Task item =
Output the data word for word. Begin at its first line and end at the line with "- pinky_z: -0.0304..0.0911".
# # #
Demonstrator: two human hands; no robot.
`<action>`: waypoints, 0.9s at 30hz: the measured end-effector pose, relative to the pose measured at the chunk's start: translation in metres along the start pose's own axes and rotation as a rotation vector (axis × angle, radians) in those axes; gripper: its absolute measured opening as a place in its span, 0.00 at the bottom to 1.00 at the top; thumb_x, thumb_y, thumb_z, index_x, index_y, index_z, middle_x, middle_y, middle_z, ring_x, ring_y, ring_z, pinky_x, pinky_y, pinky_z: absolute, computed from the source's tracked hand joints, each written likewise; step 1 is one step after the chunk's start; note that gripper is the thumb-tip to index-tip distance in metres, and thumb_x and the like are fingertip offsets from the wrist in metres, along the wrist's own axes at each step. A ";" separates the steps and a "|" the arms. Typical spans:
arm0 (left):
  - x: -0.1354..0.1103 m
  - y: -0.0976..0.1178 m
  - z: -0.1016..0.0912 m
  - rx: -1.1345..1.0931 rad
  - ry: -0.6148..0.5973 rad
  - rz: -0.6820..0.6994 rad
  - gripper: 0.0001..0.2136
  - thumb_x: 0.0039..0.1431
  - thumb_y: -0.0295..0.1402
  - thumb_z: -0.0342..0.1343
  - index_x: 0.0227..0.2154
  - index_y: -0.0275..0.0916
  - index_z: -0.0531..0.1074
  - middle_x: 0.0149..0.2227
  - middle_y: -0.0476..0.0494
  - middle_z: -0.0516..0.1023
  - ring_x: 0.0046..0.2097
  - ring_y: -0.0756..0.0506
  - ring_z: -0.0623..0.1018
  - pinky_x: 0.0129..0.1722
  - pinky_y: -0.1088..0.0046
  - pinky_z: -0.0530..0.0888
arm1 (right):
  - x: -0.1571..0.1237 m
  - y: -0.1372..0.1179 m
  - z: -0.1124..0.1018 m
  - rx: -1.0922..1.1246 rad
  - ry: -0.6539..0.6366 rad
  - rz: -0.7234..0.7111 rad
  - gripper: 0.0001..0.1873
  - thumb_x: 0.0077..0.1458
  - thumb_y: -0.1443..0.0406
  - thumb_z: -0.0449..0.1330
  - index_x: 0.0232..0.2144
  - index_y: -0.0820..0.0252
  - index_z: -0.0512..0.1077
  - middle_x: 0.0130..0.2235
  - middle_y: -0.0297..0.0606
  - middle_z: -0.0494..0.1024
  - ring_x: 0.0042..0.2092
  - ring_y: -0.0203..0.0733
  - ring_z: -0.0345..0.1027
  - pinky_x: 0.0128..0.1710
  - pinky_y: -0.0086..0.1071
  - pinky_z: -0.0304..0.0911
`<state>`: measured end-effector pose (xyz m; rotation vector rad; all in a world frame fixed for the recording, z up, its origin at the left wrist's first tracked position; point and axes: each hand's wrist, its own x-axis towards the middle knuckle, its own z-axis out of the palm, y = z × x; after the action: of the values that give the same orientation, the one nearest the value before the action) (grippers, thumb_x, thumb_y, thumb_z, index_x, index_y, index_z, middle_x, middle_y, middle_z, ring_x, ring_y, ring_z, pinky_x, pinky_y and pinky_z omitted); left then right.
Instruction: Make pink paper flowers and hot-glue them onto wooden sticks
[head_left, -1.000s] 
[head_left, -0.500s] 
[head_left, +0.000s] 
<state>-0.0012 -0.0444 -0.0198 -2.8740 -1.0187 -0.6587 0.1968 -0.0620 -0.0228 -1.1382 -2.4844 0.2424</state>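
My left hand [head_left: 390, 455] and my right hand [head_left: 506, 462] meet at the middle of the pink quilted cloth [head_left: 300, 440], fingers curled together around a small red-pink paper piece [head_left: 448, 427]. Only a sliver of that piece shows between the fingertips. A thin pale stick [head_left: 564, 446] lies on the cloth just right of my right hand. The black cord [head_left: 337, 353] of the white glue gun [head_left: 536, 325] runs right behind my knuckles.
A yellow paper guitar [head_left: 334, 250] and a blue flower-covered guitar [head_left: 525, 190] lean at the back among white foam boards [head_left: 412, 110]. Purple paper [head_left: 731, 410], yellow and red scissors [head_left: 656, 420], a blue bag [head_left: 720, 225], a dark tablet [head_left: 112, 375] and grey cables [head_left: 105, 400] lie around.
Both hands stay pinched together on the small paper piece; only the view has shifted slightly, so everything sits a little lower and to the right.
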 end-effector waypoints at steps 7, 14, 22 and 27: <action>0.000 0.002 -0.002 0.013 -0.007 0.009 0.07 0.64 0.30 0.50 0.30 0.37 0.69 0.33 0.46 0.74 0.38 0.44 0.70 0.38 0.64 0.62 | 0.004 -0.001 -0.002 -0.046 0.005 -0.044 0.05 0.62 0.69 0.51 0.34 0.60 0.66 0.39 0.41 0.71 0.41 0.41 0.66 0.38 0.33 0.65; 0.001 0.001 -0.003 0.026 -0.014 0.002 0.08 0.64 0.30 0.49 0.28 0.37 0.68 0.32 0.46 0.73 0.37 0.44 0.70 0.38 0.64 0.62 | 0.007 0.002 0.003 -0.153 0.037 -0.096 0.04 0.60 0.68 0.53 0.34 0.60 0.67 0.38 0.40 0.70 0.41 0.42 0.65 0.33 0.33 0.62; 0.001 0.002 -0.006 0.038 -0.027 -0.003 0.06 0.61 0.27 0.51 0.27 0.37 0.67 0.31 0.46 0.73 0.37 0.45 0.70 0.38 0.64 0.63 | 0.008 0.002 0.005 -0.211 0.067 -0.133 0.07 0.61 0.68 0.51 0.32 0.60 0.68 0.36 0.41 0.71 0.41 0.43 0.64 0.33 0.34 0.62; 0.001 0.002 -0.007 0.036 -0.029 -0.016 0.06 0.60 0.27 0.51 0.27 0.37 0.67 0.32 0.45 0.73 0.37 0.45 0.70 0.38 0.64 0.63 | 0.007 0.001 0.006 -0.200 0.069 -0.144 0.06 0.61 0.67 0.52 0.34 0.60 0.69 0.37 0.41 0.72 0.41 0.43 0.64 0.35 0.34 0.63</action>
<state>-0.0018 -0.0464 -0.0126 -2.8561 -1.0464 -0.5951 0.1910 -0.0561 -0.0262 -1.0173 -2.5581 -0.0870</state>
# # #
Exercise answer =
Demonstrator: two human hands; no robot.
`<action>`: waypoints, 0.9s at 30hz: the measured end-effector pose, relative to the pose measured at the chunk's start: translation in metres along the start pose's own axes and rotation as a rotation vector (axis × angle, radians) in those axes; gripper: its absolute measured opening as a place in its span, 0.00 at the bottom to 1.00 at the top; thumb_x, thumb_y, thumb_z, index_x, index_y, index_z, middle_x, middle_y, middle_z, ring_x, ring_y, ring_z, pinky_x, pinky_y, pinky_z: absolute, computed from the source's tracked hand joints, each written likewise; step 1 is one step after the chunk's start; note that gripper is the thumb-tip to index-tip distance in metres, and thumb_x and the like are fingertip offsets from the wrist in metres, along the wrist's own axes at each step. A ";" separates the steps and a "|" the arms. Typical spans:
arm0 (left):
  - x: -0.1354..0.1103 m
  - y: -0.0976..0.1178 m
  - z: -0.1016..0.0912 m
  - rx: -1.1345..1.0931 rad
  - ry: -0.6148..0.5973 rad
  - rz: -0.6820..0.6994 rad
  - gripper: 0.0001..0.2136
  - thumb_x: 0.0039..0.1431
  - thumb_y: -0.0295..0.1402
  - thumb_z: -0.0342..0.1343
  - index_x: 0.0227..0.2154
  - index_y: -0.0275..0.0916
  - index_z: -0.0531..0.1074
  - middle_x: 0.0149..0.2227
  - middle_y: -0.0476..0.0494
  - middle_z: -0.0516..0.1023
  - ring_x: 0.0046..0.2097
  - ring_y: -0.0756..0.0506
  - ring_z: -0.0623..0.1018
  - pinky_x: 0.0129..0.1722
  - pinky_y: -0.1088..0.0046
  - pinky_z: -0.0530..0.0888
arm1 (right):
  - x: -0.1571..0.1237 m
  - y: -0.1372..0.1179 m
  - z: -0.1124..0.1018 m
  - rx: -1.0922..1.1246 rad
  - ry: -0.6539..0.6366 rad
  - rz: -0.7234..0.7111 rad
  - gripper: 0.0001..0.1873
  - thumb_x: 0.0077..0.1458
  - thumb_y: -0.1443..0.0406
  - thumb_z: -0.0449..0.1330
  - index_x: 0.0232..0.2144
  - index_y: -0.0820..0.0252
  - index_z: -0.0512..0.1077
  - middle_x: 0.0130..0.2235
  - middle_y: -0.0297..0.0606
  - middle_z: -0.0494..0.1024
  - ring_x: 0.0042..0.2092
  - ring_y: -0.0203..0.0733
  - ring_z: -0.0345..0.1027
  - pinky_x: 0.0128..0.1710
  - pinky_y: -0.0086..0.1071
  - pinky_z: -0.0304..0.0911

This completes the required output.